Soil physical and chemical characteristics, soil potential denitrification rates (PDR), community composition and nirK-, nirS- and nosZ-encoding denitrifiers were studied by using MiSeq sequencing, quantitative polymerase chain reaction (qPCR), and terminal restriction fragment polymorphism (T-RFLP) technologies base on short-term (5-year) tillage field experiment. The experiment included four tillage treatments: conventional tillage with crop residue incorporation (CT), rotary tillage with crop residue incorporation (RT), no-tillage with crop residue retention (NT), and rotary tillage with crop residue removed as control (RTO). The results indicated that soil organic carbon, total nitrogen and NH₄⁺-N contents were increased with CT, RT and NT treatments. Compared with RTO treatment, the copies number of nirK, nirS and nosZ in paddy soil with CT, RT and NT treatments were significantly increased.
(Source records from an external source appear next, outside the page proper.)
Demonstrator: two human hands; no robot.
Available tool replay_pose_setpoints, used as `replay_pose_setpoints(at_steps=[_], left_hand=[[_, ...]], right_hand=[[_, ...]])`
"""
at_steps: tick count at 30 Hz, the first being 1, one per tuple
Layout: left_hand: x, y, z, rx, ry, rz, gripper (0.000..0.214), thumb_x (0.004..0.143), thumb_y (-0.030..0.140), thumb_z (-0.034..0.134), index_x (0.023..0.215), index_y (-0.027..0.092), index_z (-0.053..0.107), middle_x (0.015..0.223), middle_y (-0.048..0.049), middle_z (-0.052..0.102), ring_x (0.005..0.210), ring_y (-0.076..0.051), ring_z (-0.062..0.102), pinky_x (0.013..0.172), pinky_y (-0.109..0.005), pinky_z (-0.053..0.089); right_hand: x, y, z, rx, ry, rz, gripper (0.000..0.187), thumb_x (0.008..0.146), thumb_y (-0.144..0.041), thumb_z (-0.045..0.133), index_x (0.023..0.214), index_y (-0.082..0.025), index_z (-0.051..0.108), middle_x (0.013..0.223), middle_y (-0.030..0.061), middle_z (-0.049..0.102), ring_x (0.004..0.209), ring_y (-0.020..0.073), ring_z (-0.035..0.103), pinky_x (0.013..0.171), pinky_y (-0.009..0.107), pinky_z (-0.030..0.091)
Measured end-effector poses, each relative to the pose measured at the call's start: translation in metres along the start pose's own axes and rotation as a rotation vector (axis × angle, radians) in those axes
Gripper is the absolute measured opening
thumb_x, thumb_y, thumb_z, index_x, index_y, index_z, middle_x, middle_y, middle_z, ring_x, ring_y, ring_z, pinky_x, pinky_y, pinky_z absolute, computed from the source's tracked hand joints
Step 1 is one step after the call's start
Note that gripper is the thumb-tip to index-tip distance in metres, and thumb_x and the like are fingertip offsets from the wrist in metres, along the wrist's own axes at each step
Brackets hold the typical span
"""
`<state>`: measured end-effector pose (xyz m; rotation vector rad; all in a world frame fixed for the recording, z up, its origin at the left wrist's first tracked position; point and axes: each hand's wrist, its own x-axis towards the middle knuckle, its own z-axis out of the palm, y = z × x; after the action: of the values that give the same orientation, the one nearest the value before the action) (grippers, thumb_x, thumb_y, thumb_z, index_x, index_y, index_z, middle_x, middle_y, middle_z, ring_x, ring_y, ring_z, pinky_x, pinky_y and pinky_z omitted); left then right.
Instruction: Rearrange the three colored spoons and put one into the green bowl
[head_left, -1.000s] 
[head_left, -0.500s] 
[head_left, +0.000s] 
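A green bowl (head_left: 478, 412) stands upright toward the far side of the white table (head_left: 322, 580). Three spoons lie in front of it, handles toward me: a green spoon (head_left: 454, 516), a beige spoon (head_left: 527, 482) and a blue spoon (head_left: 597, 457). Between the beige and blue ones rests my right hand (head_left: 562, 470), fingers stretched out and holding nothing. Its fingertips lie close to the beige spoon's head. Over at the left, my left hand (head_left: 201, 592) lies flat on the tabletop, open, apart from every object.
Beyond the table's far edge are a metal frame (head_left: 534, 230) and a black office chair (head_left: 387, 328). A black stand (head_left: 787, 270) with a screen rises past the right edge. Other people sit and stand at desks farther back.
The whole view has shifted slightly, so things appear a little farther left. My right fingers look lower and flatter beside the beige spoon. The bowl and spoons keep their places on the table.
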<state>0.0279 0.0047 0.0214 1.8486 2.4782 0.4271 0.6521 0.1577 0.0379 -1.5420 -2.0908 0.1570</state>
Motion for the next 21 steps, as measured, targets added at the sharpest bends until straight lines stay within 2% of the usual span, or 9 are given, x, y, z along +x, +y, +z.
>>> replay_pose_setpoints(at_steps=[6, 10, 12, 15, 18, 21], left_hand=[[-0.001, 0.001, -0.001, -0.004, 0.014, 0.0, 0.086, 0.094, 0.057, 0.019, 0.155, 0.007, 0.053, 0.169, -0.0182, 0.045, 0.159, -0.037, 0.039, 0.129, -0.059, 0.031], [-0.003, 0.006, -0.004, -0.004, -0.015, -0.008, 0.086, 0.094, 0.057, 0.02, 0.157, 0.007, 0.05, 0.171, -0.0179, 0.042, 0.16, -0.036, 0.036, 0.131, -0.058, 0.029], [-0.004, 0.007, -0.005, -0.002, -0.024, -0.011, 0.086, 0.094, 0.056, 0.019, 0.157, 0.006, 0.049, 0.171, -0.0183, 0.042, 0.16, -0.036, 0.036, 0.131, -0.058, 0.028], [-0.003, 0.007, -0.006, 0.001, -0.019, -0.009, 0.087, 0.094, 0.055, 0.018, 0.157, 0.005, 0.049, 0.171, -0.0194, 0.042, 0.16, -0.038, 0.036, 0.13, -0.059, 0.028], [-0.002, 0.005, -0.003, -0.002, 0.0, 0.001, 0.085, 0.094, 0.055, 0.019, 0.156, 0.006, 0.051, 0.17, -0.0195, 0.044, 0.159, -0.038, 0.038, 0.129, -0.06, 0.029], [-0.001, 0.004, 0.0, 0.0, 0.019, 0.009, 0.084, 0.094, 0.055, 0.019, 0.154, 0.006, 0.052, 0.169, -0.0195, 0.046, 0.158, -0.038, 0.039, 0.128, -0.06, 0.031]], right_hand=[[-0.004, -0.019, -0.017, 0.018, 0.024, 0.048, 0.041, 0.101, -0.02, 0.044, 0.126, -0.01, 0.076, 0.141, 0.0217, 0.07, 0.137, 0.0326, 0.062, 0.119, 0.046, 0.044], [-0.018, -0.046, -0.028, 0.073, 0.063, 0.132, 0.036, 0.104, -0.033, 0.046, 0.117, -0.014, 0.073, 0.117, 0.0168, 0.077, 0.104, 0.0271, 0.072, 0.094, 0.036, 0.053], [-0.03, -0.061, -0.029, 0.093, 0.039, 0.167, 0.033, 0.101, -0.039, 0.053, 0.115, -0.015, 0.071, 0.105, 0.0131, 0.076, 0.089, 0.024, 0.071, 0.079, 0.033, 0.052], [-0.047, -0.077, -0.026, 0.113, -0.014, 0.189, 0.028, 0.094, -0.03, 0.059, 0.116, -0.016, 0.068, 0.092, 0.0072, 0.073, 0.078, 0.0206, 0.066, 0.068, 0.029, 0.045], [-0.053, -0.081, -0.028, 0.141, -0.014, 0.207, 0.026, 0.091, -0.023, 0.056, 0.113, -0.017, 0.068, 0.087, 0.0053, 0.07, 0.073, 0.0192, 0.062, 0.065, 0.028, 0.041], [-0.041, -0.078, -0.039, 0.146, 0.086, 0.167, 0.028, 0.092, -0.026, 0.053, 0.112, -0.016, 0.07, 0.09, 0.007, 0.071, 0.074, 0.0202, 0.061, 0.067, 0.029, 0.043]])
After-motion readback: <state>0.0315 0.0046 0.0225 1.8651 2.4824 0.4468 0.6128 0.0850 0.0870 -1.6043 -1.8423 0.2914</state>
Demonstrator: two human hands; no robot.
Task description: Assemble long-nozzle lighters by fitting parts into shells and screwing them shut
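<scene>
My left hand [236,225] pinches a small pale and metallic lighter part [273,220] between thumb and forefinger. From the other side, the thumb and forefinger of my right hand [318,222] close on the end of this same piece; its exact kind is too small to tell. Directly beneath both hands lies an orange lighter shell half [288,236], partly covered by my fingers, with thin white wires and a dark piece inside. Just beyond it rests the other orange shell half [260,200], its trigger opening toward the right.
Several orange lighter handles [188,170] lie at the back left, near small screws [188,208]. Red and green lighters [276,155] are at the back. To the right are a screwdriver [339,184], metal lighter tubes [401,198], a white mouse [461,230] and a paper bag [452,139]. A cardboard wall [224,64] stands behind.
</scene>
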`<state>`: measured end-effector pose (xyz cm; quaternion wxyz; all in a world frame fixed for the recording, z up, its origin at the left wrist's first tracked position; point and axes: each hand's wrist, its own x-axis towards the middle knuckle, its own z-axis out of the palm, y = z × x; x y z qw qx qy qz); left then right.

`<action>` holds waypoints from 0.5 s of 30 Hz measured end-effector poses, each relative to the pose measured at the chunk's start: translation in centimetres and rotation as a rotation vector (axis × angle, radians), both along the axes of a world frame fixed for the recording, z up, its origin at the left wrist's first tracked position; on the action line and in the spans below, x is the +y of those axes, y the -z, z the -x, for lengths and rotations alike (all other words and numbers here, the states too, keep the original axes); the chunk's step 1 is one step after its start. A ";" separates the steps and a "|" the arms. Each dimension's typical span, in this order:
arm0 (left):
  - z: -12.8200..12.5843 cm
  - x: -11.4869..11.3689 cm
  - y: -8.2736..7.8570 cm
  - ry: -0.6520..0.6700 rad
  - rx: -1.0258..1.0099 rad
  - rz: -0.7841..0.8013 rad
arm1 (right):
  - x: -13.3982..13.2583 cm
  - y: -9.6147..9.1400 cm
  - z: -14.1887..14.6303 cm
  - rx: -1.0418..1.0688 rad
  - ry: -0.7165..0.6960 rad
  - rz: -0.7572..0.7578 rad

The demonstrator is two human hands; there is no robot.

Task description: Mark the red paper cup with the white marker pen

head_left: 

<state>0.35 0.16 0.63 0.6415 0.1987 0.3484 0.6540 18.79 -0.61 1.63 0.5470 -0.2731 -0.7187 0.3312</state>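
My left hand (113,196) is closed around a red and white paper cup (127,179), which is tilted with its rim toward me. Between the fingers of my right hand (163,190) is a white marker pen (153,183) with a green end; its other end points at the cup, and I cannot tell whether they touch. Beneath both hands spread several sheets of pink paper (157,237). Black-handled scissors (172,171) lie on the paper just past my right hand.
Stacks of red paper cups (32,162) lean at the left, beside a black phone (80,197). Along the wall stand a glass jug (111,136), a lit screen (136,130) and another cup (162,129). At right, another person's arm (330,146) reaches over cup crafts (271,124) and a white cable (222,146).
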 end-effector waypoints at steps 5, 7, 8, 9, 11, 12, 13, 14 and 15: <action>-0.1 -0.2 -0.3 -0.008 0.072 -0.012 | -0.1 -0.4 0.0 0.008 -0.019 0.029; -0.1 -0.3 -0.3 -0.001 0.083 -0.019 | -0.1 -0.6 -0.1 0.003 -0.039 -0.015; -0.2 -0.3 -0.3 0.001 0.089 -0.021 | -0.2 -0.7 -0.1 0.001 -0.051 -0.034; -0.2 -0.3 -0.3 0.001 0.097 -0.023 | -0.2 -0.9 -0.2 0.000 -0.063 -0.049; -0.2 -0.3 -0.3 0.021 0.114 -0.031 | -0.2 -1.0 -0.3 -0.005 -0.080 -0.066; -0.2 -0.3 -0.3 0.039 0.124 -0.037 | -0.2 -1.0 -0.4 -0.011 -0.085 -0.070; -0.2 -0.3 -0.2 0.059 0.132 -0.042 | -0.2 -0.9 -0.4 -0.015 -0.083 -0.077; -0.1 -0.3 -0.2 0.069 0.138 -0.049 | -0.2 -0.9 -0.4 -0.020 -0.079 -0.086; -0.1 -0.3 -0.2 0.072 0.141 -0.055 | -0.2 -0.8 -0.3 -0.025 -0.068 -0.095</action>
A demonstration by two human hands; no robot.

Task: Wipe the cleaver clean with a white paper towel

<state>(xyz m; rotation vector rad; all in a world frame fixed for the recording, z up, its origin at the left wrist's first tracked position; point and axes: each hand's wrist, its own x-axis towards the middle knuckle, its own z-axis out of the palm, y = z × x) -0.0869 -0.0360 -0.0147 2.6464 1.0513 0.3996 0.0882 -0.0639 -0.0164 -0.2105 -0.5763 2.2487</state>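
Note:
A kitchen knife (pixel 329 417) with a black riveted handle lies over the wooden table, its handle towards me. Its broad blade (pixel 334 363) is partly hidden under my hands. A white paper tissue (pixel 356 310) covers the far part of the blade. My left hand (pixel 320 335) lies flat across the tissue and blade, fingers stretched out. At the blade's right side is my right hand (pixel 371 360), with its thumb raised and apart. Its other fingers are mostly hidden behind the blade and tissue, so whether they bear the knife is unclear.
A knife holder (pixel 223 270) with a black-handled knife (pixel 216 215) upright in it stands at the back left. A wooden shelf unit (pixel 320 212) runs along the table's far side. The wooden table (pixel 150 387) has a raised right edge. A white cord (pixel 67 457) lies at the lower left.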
The principal coordinate analysis indicated that tillage management and crop residue returning management were the most and the second important factors for the change of denitrifying bacteria community, respectively. Meanwhile, this study indicated that activity and community composition of denitrifiers with CT, RT and NT treatments were increased, compared with RTO treatment. This result showed that nirK, nirS and nosZ-type denitrifiers communities in crop residue applied soil had higher species diversity compared with crop residue removed soil, and denitrifying bacteria community composition were dominated by Gammaproteobacteria, Deltaproteobacteria, and Betaproteobacteria. Therefore, it is a beneficial practice to increase soil PDR level, abundance and community composition of nitrogen-functional soil microorganism by combined application of tillage with crop residue management.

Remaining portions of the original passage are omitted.